• _GIVEN INFORMATION_:
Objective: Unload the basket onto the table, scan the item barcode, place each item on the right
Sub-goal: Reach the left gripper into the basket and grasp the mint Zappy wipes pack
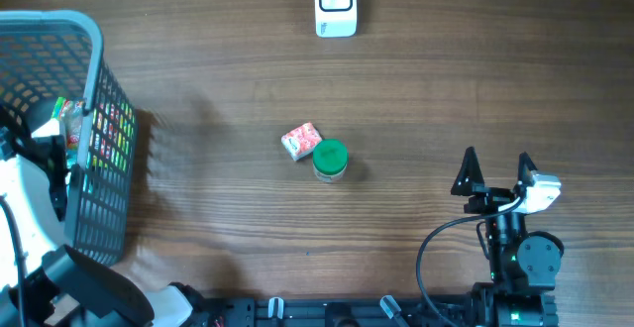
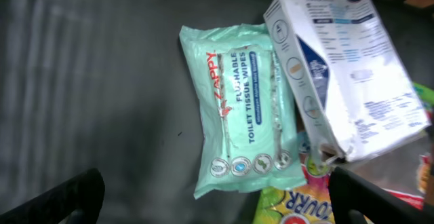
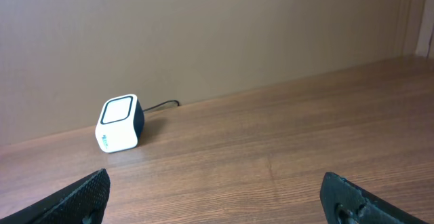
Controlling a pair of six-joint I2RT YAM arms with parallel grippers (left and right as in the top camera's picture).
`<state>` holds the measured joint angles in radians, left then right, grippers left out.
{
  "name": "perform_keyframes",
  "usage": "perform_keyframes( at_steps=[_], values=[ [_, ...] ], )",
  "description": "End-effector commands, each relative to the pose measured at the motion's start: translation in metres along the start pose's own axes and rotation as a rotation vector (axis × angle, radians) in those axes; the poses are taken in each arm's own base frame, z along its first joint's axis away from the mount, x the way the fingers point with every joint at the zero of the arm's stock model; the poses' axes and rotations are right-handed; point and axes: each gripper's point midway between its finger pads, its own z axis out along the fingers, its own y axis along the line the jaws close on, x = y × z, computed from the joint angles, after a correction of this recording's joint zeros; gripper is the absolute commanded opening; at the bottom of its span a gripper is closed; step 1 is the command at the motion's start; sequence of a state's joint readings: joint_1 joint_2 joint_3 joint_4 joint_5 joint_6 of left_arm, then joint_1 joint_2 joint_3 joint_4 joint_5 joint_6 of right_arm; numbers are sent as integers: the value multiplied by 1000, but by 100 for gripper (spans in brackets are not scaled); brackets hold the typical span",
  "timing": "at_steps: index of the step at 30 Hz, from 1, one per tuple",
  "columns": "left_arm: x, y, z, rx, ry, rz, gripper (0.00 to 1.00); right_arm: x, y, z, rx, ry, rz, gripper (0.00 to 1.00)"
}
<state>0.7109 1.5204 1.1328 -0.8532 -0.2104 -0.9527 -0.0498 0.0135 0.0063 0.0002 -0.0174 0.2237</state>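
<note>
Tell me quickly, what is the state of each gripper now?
Left gripper: open, holding nothing, above the wipes pack.
Right gripper: open, holding nothing.

You'll see a brown table [image 1: 198, 50] with fine wood grain running across it. The scanner [image 1: 336, 3] is white with a dark window outline and a black side. The basket [image 1: 99, 168] is grey-blue mesh. The jar [image 1: 330, 159] has a bright green lid; the packet [image 1: 300, 141] touching it is red and white. In your left wrist view, the wipes [image 2: 237, 108] are mint green with red and white lettering, the box [image 2: 346, 68] white with blue print, the pouch [image 2: 291, 207] yellow-orange.
</note>
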Motion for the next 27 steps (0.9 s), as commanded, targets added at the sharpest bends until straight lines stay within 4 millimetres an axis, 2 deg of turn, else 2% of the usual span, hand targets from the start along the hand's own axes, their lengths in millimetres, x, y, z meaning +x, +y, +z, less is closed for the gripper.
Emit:
perform_keyframes(
  at_steps=[1, 9, 11, 12, 15, 17, 20, 21, 23, 24, 25, 26, 27],
  values=[
    [4, 3, 17, -26, 13, -4, 100, -3, -3, 0, 14, -14, 14, 100],
    [7, 0, 55, -76, 23, 6, 99, -3, -3, 0, 14, -14, 14, 99],
    [5, 1, 59, -84, 17, 3, 93, -3, -3, 0, 14, -14, 14, 100],
    [5, 2, 59, -87, 18, 8, 88, -3, -3, 0, 14, -14, 14, 100],
    [0, 8, 60, -107, 5, -2, 46, -3, -3, 0, 14, -14, 14, 100],
    [-2, 15, 62, -136, -12, 2, 28, -3, -3, 0, 14, -14, 14, 100],
    [9, 33, 71, -178, 0, 12, 16, -3, -3, 0, 14, -14, 14, 100],
    [12, 36, 74, -184, 4, 14, 15, -3, -3, 0, 14, -14, 14, 100],
    [19, 44, 78, -202, 14, 11, 18, -3, -3, 0, 14, -14, 15, 100],
    [22, 49, 80, -214, 17, -2, 32, -3, -3, 0, 14, -14, 14, 100],
    [23, 51, 81, -217, 17, -2, 59, -3, -3, 0, 14, -14, 14, 100],
    [22, 50, 83, -209, 12, -5, 79, -3, -3, 0, 14, -14, 15, 100],
    [22, 49, 84, -205, 10, -6, 82, -3, -3, 0, 14, -14, 14, 100]
  ],
)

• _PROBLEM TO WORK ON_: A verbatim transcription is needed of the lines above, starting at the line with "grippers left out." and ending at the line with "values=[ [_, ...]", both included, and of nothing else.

• _SOLUTION_:
`<state>` holds the measured joint angles in radians, left then right, grippers left out.
{
  "name": "perform_keyframes",
  "usage": "perform_keyframes( at_steps=[_], values=[ [_, ...] ], )",

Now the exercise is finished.